> [Required work]:
All lines holding the word "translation" in the listing below need to be copied.

> [Information supplied]:
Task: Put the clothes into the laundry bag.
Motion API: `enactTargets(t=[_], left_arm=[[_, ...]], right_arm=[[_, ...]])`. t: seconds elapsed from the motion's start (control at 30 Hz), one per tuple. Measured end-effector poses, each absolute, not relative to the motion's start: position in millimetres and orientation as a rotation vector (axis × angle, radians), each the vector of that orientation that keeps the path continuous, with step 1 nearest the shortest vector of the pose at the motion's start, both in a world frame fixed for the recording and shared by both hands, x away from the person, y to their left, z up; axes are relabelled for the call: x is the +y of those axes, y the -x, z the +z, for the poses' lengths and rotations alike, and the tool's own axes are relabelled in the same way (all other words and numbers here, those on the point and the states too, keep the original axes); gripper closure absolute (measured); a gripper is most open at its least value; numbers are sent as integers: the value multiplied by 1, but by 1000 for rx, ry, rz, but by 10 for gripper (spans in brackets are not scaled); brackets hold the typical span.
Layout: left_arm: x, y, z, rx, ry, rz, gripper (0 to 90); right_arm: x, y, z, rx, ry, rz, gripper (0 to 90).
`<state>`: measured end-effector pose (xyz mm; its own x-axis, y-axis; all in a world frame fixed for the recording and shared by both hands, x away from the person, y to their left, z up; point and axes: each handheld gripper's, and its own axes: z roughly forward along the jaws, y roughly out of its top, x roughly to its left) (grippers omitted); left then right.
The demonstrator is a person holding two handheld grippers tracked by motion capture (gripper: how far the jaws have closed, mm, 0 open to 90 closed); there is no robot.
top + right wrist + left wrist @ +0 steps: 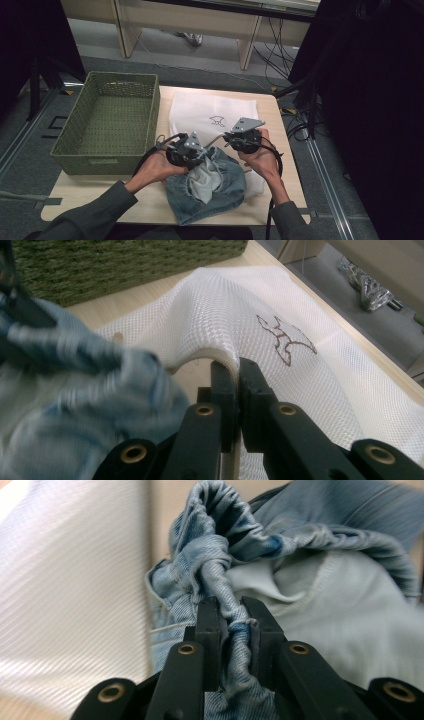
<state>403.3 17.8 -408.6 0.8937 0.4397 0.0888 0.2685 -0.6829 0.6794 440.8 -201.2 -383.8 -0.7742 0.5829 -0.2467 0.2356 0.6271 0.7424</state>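
Note:
A crumpled blue denim garment (pixel 220 190) with a pale lining lies at the front of the table, partly over a white mesh bag (pixel 210 112) that bears a small dark emblem. My left gripper (pixel 200 157) is at the garment's upper left edge. In the left gripper view, the left gripper (pixel 232 611) is shut on a bunched, twisted fold of denim (pixel 215 555). My right gripper (pixel 231 143) is close to its right. In the right gripper view, the right gripper (pixel 236 371) pinches the lifted rim of the mesh bag (pixel 260 310), with blurred denim (pixel 90 390) at its left.
A green woven basket (pixel 107 150) stands on the left of the light wooden table (pixel 280 165), right beside the left hand. Cables trail from both grippers. Dark stands and floor cables flank the table at the right, and desk legs stand behind it.

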Motion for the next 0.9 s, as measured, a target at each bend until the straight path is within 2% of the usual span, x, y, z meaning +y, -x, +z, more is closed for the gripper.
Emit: enactTargets(t=[0.2, 0.37, 0.4, 0.5, 0.57, 0.67, 0.87, 0.9], left_arm=[[-4, -411, -420, 511, -2391, 326, 773], [-9, -440, -444, 683, -2370, 381, 730], [-8, -442, -445, 700, -2364, 352, 699], [1, -437, -433, 706, -2353, 332, 485], [13, -429, -421, 707, -2327, 284, 374], [35, -416, -406, 712, -2304, 243, 299], [59, -395, -411, 664, -2268, 91, 190], [66, -387, -418, 609, -2232, -30, 159]], right_arm=[[-195, -436, -379, 2390, -612, 1021, 877], [-196, -434, -379, 2393, -613, 1015, 877], [-196, -434, -380, 2396, -607, 1007, 877], [-197, -434, -382, 2403, -600, 991, 876], [-199, -434, -382, 2396, -612, 1001, 876], [-200, -434, -382, 2400, -604, 994, 876], [-197, -431, -381, 2399, -607, 979, 876], [-197, -431, -381, 2405, -596, 982, 875]])
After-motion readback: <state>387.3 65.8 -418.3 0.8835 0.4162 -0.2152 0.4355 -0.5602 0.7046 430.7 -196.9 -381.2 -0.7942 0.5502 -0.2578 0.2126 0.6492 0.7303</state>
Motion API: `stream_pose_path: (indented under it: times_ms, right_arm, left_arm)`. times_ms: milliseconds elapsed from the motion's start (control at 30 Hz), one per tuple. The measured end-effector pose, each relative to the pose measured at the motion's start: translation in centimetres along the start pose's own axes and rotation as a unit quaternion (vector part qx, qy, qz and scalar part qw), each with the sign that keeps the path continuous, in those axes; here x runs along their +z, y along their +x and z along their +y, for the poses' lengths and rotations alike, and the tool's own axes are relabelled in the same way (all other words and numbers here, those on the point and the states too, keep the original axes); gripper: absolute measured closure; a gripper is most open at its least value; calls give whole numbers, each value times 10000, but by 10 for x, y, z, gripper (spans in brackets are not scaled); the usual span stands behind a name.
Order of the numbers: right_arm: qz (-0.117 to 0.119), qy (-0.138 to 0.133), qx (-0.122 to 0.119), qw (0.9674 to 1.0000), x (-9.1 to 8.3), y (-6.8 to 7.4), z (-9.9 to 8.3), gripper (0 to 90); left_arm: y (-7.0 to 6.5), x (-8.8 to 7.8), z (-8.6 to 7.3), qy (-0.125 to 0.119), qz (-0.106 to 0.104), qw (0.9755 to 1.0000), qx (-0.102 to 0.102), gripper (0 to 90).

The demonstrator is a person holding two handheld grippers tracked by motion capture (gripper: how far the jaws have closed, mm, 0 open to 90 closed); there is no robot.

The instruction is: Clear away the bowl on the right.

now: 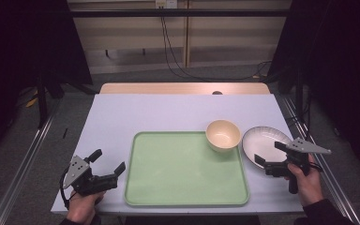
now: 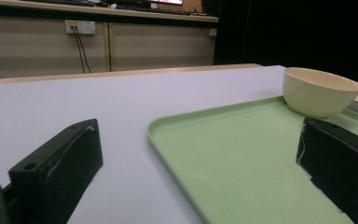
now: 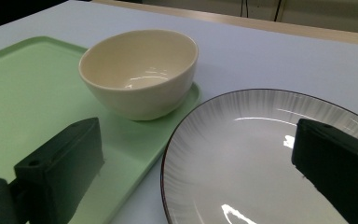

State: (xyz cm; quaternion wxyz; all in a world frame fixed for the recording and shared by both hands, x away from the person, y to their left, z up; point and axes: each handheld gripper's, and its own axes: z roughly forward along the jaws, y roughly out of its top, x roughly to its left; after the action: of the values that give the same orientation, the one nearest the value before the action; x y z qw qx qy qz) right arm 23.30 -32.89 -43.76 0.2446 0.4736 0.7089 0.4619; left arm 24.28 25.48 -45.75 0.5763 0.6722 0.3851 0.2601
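Between the right gripper's (image 1: 268,154) wide-open jaws, the plate (image 3: 261,154), ungripped; left gripper (image 1: 108,161) likewise agape beside the tray (image 1: 183,187).

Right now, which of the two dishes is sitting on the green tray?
The cream bowl stands in the tray's far right corner. The white plate lies beside the tray on the bare table, under the right gripper.

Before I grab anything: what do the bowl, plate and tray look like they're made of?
Bowl: cream, glossy, thick-walled, probably glazed ceramic, possibly melamine. Plate: white, dark rim line, sharp light reflections, likely glazed ceramic. Tray: pale green, matte, rounded raised rim, looks like moulded plastic.
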Motion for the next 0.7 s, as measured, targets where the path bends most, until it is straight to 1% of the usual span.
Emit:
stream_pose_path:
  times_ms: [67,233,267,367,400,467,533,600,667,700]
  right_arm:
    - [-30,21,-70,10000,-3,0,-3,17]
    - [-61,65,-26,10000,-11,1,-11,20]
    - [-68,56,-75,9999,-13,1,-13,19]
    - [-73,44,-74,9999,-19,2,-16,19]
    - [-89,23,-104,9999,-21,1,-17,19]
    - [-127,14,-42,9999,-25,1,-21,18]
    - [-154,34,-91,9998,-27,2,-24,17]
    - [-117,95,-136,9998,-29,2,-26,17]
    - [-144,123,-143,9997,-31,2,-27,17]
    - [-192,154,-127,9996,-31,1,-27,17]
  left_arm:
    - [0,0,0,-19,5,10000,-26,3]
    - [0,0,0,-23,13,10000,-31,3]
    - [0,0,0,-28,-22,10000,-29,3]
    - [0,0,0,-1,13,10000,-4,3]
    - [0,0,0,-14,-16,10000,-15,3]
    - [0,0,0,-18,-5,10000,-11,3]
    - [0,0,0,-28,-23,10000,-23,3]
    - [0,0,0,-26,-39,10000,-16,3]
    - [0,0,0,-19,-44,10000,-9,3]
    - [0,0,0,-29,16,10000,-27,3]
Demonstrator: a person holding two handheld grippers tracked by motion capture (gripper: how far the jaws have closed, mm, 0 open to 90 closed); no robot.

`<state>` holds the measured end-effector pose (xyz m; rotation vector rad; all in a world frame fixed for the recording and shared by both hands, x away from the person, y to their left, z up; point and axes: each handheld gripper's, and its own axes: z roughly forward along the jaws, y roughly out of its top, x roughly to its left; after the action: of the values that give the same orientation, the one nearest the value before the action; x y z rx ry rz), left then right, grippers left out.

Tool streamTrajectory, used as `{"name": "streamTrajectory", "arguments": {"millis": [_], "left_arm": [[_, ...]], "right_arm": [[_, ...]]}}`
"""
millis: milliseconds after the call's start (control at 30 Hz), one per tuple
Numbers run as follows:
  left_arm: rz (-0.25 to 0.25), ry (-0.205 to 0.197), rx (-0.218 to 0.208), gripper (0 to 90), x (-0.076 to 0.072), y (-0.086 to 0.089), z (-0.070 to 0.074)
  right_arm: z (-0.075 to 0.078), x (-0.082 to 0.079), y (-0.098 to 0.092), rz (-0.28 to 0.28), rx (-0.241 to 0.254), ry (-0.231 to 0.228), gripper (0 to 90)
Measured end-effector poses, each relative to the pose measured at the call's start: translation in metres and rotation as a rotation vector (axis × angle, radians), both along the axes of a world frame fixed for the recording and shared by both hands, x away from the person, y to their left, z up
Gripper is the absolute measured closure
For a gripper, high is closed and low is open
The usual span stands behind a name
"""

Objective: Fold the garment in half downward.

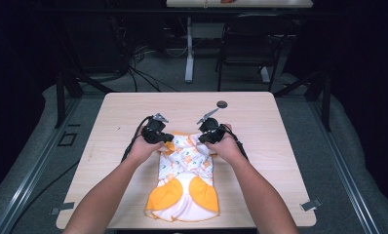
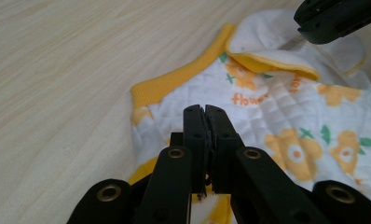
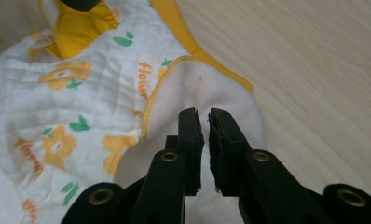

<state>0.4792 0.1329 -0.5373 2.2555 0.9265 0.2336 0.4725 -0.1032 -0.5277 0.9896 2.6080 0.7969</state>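
A small quilted garment [image 1: 184,170], white with orange flowers and orange trim, lies on the wooden table [image 1: 260,122] near its front edge. My left gripper [image 1: 168,139] is at the garment's far left corner. In the left gripper view the left gripper [image 2: 205,109] has its jaws pressed together just above the cloth [image 2: 277,112], with nothing between them. My right gripper [image 1: 202,139] is at the far right corner. In the right gripper view the right gripper [image 3: 201,114] hovers over a folded-over white flap [image 3: 211,93], with a narrow gap between its jaws and no cloth in it.
A small dark round disc [image 1: 222,104] lies on the table beyond the grippers. Bare wood surrounds the garment on the left, right and far side. Past the table's far edge stand a chair [image 1: 245,44] and a white table leg [image 1: 189,48].
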Motion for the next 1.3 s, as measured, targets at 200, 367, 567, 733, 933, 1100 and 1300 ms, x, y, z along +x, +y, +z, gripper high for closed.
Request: {"name": "streamTrajectory", "arguments": {"millis": [200, 367, 567, 733, 933, 1100, 1300], "left_arm": [[0.04, -0.004, 0.009, 81.5, 0.012, 0.003, -0.006], [0.088, -0.006, 0.023, 70.9, 0.02, 0.01, -0.015], [0.093, 0.011, 0.027, 64.6, 0.022, 0.011, -0.022], [0.084, 0.022, 0.036, 63.5, 0.021, 0.01, -0.026], [0.097, 0.036, -0.007, 63.0, 0.02, 0.015, -0.032], [0.092, 0.039, -0.01, 63.7, 0.019, 0.014, -0.032], [0.081, 0.046, -0.012, 71.6, 0.018, 0.012, -0.032]], "right_arm": [[-0.01, 0.012, 0.0, -0.067, 0.013, -0.009, 74.8], [-0.018, 0.02, -0.007, -0.123, 0.02, -0.008, 67.1], [-0.024, 0.024, -0.009, -0.144, 0.049, 0.004, 63.5], [-0.029, 0.025, -0.009, -0.143, 0.035, 0.031, 61.7], [-0.033, 0.027, -0.01, -0.15, 0.035, 0.057, 61.5], [-0.034, 0.027, -0.01, -0.16, 0.048, 0.067, 62.4], [-0.035, 0.029, -0.013, -0.142, 0.089, 0.108, 71.1]]}}
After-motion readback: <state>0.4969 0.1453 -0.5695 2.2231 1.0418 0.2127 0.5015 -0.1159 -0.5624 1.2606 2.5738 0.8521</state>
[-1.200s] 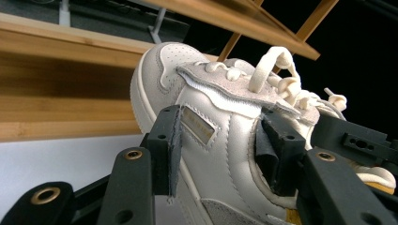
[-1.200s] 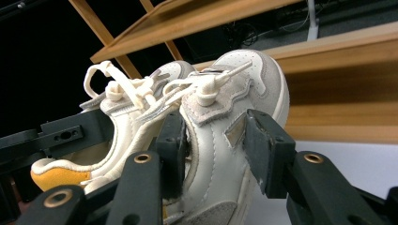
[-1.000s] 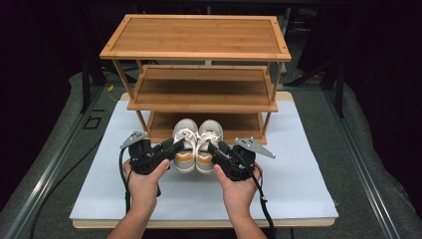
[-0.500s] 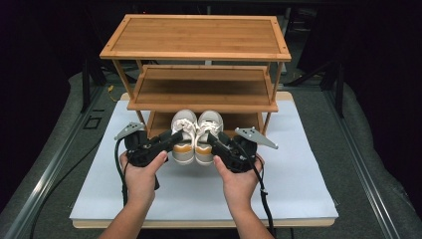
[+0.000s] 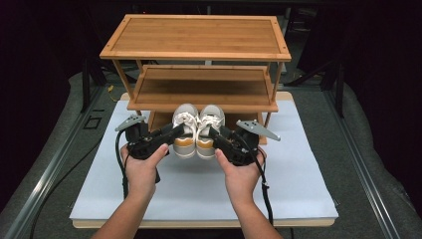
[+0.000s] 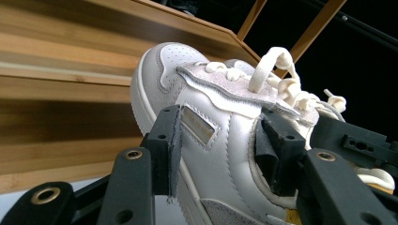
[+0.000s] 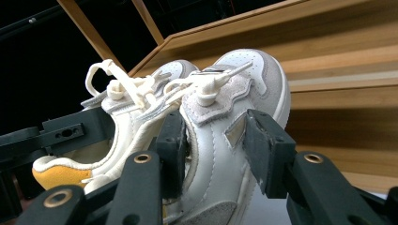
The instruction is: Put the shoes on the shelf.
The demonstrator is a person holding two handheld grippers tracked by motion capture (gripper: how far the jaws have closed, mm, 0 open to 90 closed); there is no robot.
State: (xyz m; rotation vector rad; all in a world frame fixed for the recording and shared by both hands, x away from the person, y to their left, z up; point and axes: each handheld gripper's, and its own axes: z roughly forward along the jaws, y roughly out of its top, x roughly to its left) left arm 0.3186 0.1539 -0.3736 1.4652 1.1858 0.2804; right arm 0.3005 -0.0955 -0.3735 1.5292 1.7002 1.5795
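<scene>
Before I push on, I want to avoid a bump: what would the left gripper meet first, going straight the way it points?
Likely the three-tier wooden shoe rack: beyond the white sneaker clamped in the left gripper, its shelf edges fill that line; depth unclear.

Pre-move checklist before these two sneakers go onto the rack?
1. Left gripper clamped on left sneaker: ok, a pad presses the outer side and one sits inside the collar.
2. Right gripper clamped on right sneaker: ok, same kind of grip.
3. Sneakers side by side, toes toward the wooden shoe rack: ok.
4. Middle shelf free of other things: ok.
5. Soles clear of the white mat: cannot tell.
6. Laces clear of the jaws: ok in the left gripper view.
</scene>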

> [Answer]:
Motion API: `stream_pose_path: (indented under it: times_ms, right_arm, left_arm)`. times_ms: milliseconds elapsed from the motion's start (control at 30 Hz), one per tuple. The measured end-effector pose, each relative to the pose measured at the motion's start: translation in centimetres along the start pose's own axes and rotation as a unit quaternion (vector part qx, qy, qz and scalar part qw), each with the sign that keeps the path continuous, in those axes; here x runs along their +z, y along their +x and z along their +y, for the poses' lengths and rotations alike, and the tool's own axes are relabelled in the same way (all other words and numbers here, those on the point and the states too, keep the original axes); gripper: absolute measured closure; a gripper is most open at its least value; calls give whole numbers, each value times 10000, but by 10 for x, y, z, gripper (spans in brackets are not scaled); the usual span stands behind a name.
Measured end-effector poses, each relative to the pose measured at the call's start: translation in metres and rotation as a rotation vector (axis × angle, radians), both along the axes of a world frame fixed for the recording and shared by both hands, x away from the person, y to their left, z up

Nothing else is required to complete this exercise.